Nous travaillons par palettes afin d’assurer la polyvalence. Une même nuance de gris peut se décliner en soie, en cachemire ou en cuir — chaque interprétation exprimant la nature du matériau tout en conservant la signature chromatique de la maison. Cette méthode permet aux pièces de dialoguer entre collections, créant une cohérence visuelle sans uniformité..
 


II: Coordination trans-collections

 

Les pièces sont pensées pour s’associer au-delà de leur collection d’origine. Un gilet d’une ligne peut se porter naturellement avec un pantalon d’une autre, relié par la proportion ou la complémentarité des matières. Le système favorise des combinaisons intentionnelles et durables, plutôt que saisonnières ou isolées.

 

 


5. Philosophie seconde peau

Sensualité par le matériau.

 

Comme le disait Patrick a, la mode d’Apostrophe est plus sensuelle que visuelle — le toucher est le premier sens sollicité, et le matériau crée la première vibration. Cela commence par une recherche exigeante des plus belles matières : soie de Côme, laine de Biella, et cachemire du plateau mongol.
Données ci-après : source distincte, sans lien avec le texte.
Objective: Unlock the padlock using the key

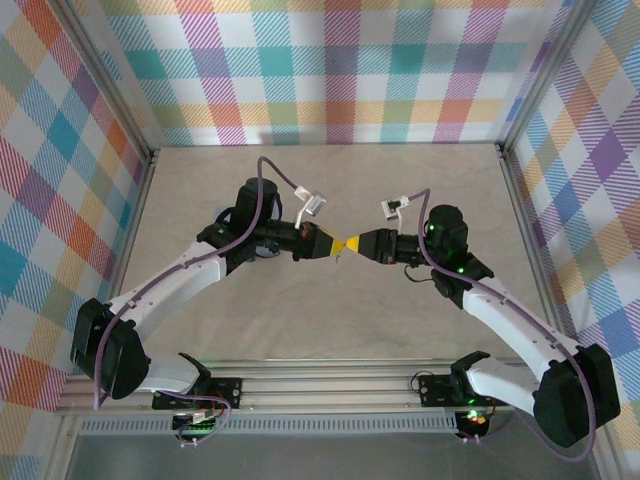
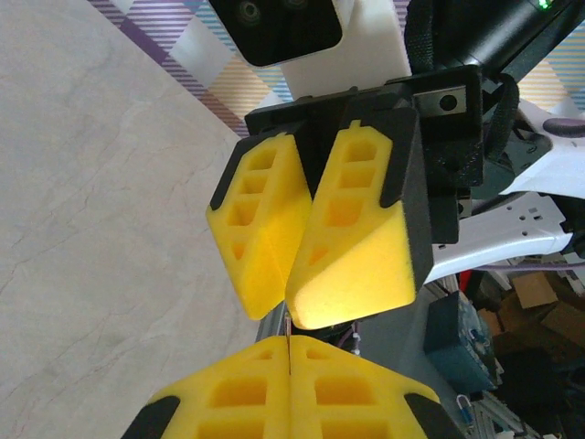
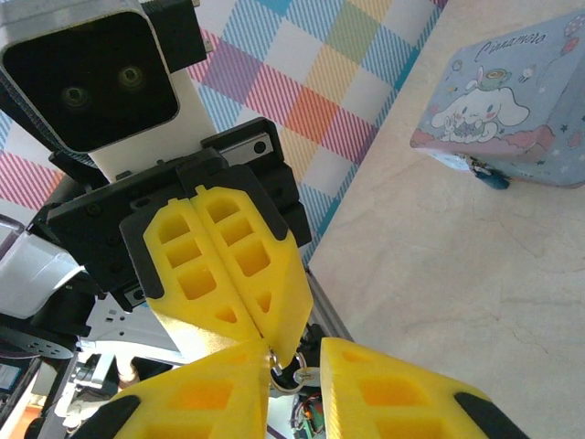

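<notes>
In the middle of the top external frame, the left gripper (image 1: 332, 244) and the right gripper (image 1: 352, 246) met tip to tip above the pale, marbled beige table (image 1: 300, 190), with their yellow foam-like fingertips almost touching.

At the bottom of the left wrist frame, the left gripper's two yellow fingers were pressed flat together. A thin grey sliver of metal stood out of the seam between them. At the lower centre of the right wrist frame, this tiny, thin greyish metal key (image 3: 292, 369) showed at the tips of those closed fingers. It sat in the gap between the right gripper's own two fingers, which stood apart on either side of it. Whether either of them touched the key could not be told.

At the upper right of the right wrist frame, a pale blue, cartoon-printed rectangular tin (image 3: 512, 91) rested on the table. The tiny dark bluish padlock (image 3: 490, 175) lay at its lower edge, well apart from both grippers.
</notes>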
Ensuite, le savoir-faire rencontre la précision artisanale. Apostrophe reste fidèle aux ateliers partageant cette exigence, afin que chaque pièce accompagne le corps dans son mouvement plutôt que de le contraindre, devenant une seconde peau plutôt qu’un simple vêtement.

 


6. Du bureau au brunch

La tailleur intemporel et la liberté contemporaine.


Au cœur de Apostrophe se trouve un esprit entrepreneurial qui célèbre la femme moderne — audacieuse, talentueuse et toujours en mouvement. La maison conçoit des vêtements qui allient force et élégance, pensés pour accompagner une vie rythmée par les rôles et les transitions. Les pièces se portent naturellement du jour au soir, soutenant le quotidien sans compromis sur la sophistication. La collection de costumes, signature de la maison, incarne cette vision : un tailoring précis, contemporain, et pensé pour renforcer l’expression de soi.